Open Source

An explicit goal of TC-STAR is the development and release of open source software for Spoken Language Translation and and Text to Speech Synthesis. This page presents open source software that was  developed and made available by TC-STAR partners.

This toolkit provides two different methods for performing Voice Conversion. It has been developed at TALP Research Center of the Universitat Politecnica de Catalunya.The first method is a C/C++ tool based on the Linear Prediction model (LPC). CARTs are used to split the acoustic space into several classes based on phonetic features. For each class, a linear regression is applied to transform the LSF coefficients using GMMs. Then, the appropiated residual is selected from the residuals found in the training data based on the similarity of the associated LSF and the transformed LSF. Code is provided to perform all the aforementioned steps. Sample scripts are provided to help in the automatization of the whole process.

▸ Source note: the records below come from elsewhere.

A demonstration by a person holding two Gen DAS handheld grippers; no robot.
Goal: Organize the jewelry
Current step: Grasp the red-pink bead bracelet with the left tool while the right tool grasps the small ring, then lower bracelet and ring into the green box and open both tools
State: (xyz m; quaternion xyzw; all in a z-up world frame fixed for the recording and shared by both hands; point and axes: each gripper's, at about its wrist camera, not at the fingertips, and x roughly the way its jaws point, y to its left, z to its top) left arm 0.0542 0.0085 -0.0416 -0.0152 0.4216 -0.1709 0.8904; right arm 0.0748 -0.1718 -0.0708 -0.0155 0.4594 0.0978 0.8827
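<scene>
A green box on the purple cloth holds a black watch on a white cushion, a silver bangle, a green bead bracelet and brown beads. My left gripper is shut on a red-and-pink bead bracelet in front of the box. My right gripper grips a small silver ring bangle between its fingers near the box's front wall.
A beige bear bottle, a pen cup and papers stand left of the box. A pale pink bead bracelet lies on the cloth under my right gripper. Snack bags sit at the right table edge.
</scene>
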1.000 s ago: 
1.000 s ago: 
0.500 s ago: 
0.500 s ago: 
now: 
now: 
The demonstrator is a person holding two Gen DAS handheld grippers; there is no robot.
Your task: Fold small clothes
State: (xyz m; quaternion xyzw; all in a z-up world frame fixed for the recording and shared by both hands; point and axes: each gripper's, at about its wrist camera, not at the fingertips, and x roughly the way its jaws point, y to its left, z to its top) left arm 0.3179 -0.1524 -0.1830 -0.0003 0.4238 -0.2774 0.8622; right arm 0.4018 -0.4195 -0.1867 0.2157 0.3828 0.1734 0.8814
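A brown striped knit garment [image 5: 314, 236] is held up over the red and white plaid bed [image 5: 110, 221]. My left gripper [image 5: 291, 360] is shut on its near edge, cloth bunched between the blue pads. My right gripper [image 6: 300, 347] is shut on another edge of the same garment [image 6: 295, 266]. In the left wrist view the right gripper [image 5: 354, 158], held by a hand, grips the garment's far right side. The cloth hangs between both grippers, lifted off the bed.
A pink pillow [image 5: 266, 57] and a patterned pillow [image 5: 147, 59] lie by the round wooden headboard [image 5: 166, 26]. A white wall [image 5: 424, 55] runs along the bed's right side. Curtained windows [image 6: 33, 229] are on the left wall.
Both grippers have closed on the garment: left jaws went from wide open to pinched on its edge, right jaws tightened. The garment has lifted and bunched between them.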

The second method is a Matlab tool based on the harmonic/stochastic model (HSM). This model is used to analyze, modify and synthesize the speech signals. The voice conversion method is based on gaussian mixture models (GMM), which can be trained from parallel and non-parallel corpora. The non-parallel training procedure is suitable for cross-lingual applications because it handles only acoustic parameters. The harmonic component of the signals is converted using the trained transformation function, and the stochastic component is predicted from the converted harmonic component. The unvoiced frames are not modified. The pitch is also adapted to the target speaker by means of a linear transformation concerning the means and variances of the log-f0.

The UPC Voice Conversion Toolkit can be dowloaded from the project homepage.